## Work instruction
Return the opening lines of the material, word for word. End with the line that contains "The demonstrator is".

** Opening Provided material block **

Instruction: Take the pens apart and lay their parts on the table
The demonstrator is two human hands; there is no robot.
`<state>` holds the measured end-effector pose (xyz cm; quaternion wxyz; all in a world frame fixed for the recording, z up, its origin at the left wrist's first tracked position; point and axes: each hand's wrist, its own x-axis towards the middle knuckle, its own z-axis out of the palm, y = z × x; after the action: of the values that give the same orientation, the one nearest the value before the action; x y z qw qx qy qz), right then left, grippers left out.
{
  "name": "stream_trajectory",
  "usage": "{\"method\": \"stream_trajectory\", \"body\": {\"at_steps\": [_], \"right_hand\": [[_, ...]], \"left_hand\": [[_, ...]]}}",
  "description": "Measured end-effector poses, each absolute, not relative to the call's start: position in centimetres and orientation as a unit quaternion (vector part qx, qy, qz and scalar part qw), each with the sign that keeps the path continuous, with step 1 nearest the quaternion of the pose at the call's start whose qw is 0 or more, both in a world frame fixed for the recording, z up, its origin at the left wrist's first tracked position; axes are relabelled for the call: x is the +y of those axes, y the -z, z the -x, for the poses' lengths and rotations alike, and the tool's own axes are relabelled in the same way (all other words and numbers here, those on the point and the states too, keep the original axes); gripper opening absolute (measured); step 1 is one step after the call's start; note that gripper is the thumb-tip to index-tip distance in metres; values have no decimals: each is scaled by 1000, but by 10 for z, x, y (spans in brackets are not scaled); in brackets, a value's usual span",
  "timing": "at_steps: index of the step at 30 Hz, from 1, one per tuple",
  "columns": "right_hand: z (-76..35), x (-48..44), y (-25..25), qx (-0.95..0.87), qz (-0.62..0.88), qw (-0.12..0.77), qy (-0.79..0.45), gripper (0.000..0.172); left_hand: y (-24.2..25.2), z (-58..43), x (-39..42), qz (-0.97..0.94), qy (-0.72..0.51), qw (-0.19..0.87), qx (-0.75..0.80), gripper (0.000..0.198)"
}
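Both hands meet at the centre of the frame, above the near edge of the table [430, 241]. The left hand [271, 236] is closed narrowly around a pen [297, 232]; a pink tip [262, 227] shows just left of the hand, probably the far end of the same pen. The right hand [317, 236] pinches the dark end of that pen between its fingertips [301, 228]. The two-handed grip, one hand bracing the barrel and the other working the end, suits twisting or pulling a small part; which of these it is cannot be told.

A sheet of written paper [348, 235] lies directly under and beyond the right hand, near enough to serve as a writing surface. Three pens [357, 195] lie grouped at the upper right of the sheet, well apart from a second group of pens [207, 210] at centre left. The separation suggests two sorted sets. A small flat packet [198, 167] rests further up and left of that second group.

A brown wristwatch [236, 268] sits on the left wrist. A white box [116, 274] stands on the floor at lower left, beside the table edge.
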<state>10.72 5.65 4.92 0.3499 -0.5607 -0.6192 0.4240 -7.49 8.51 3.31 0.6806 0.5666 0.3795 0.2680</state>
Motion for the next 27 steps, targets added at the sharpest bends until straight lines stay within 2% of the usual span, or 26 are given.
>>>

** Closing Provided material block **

## Answer for the task
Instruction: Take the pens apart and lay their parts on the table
The demonstrator is two human hands; there is no robot.

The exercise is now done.